What if some couples are more “likely” to end up on the same team (e.g., by preference or external constraints)?
Our derivation assumes every possible 3-person split is equally likely. In real life, couples might request to be placed together or, conversely, to be separated. If the probability is no longer uniform, the entire approach needs adjustment.
Detailed Explanation
Non-Uniform Team Assignments If certain couples are favored to be together, we must assign a higher weight to configurations in which they appear in the same team. Conversely, if organizers avoid placing spouses together, such configurations would be underweighted relative to the uniform random scenario.
Revising the Probability Under a biased assignment, the probability P(I_k = 1) for a typical team k would not simply be 12 * 22 / (24 choose 3). Instead, we would need to account for how the biased algorithm or preferences shift the odds of that couple being selected.

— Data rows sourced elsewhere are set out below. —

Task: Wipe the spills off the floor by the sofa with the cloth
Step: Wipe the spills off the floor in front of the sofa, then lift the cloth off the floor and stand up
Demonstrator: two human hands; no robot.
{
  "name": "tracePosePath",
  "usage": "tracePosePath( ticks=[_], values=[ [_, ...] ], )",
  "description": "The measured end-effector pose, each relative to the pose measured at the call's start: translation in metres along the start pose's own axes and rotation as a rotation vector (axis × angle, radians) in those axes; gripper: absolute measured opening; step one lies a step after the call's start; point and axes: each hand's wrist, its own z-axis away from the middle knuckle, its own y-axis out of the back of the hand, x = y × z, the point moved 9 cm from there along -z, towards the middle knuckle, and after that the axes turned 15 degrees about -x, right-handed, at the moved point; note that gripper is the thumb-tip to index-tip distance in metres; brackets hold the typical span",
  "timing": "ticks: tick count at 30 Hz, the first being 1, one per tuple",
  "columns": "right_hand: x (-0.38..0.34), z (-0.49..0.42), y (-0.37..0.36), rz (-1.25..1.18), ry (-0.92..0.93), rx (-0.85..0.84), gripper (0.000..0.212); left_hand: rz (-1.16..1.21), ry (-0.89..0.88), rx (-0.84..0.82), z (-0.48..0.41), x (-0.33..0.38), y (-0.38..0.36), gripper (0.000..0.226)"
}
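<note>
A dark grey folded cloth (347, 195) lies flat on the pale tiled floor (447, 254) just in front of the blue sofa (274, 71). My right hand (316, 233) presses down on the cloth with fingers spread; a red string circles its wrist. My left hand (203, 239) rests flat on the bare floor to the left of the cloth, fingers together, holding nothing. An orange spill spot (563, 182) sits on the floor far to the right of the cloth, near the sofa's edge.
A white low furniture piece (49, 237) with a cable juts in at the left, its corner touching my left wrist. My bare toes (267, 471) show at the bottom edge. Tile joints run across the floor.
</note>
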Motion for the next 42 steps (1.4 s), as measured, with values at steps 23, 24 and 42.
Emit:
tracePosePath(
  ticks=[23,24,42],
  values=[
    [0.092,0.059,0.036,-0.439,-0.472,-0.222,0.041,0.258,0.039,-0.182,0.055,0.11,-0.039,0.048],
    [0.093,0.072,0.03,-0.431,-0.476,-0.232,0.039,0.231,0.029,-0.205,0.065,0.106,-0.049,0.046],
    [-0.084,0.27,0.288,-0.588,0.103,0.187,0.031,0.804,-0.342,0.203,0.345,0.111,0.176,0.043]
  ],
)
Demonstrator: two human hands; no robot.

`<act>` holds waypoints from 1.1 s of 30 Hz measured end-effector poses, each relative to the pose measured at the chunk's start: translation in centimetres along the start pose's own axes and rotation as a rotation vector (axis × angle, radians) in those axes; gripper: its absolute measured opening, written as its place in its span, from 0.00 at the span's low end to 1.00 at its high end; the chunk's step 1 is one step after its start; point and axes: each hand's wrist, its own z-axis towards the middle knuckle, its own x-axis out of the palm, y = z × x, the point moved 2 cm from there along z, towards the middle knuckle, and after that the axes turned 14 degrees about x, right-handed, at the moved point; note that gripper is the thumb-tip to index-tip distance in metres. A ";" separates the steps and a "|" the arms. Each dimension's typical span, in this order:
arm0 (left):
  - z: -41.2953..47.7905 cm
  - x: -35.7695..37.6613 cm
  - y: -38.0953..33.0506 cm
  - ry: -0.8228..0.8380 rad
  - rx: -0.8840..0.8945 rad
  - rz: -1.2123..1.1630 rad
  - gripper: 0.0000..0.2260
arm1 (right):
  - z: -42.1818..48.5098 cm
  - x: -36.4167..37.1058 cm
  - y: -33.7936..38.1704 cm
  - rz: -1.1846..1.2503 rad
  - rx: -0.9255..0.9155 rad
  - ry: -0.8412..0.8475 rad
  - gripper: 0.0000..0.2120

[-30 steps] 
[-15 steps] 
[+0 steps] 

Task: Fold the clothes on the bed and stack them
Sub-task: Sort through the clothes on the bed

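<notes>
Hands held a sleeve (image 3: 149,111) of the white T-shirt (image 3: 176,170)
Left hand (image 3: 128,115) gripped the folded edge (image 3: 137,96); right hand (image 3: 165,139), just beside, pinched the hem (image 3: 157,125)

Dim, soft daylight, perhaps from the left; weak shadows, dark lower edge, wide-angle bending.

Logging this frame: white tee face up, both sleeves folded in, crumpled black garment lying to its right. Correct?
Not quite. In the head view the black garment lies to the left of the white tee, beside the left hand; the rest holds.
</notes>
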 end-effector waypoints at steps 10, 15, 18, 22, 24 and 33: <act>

Practical Computation One might resort to either:
Direct simulation under the new rules.
A custom combinatorial analysis factoring in the constraints or weighting scheme. Both approaches can quickly become much more complicated than the uniform random approach.
How would we derive the entire probability distribution of X (not just its expectation) using direct combinatorial methods?
Sometimes we want not just E(X), but P(X = 0), P(X = 1), P(X = 2), etc. That distribution is much harder to obtain via direct combinatorial counting than using the linearity of expectation.
Detailed Explanation
Naive Counting We could, in theory, count how many ways to choose 8 teams of 3 such that exactly k of those teams each contain a married couple. This counting quickly explodes in complexity. We must ensure:
We pick which k teams out of 8 each have exactly one couple.
We choose which couples are in those k teams (ensuring no overlap in couples, because a single couple can’t appear in multiple teams).
We choose the specific additional team members who fill out each 3-person squad for those teams with couples.
We choose the teams for the remaining 8-k that contain no couples.
We ensure no duplication of individuals or teams across any selection step.
Inclusion-Exclusion A more systematic way might be to apply inclusion-exclusion for each of the 12 couples. You would count the number of ways no couples appear, then subtract ways in which at least one couple appears, add back ways in which at least two couples appear, and so on. This is still quite involved.
Practical Approach In many interview or exam contexts, exact distribution questions are often addressed with advanced combinatorial or generating function techniques, or more simply with a Monte Carlo simulation. The linearity-of-expectation approach remains a neat shortcut for E(X), but it does not provide the distribution.
How might real-world constraints, like skill balancing or position balancing, alter the expected number of teams with couples?
In tournaments, organizers often try to balance teams for fairness—for instance by distributing strong/weak players or mixing novices and experts. Such constraints might collide with the pure randomness assumption used in our derivation.
Detailed Explanation
Skill-Based Constraints If each team must have a fixed average skill or a mix of skill levels, the process of assigning individuals is no longer uniform among all possible 3-person teams. Certain couples who both have high (or low) skill might be split up to avoid “stacking” one team.
Gender or Position Balancing Sometimes tournaments require each team to have at least one female and one male player. While that alone might not eliminate the possibility of couples being on the same team, it can reduce or increase the probability depending on how the participants’ gender distribution is accounted for.
Resulting Impact These sorts of constraints can shift the probability that a team includes a couple up or down compared to the uniform random scenario. Precisely quantifying the effect may require a custom combinatorial or simulation-based approach.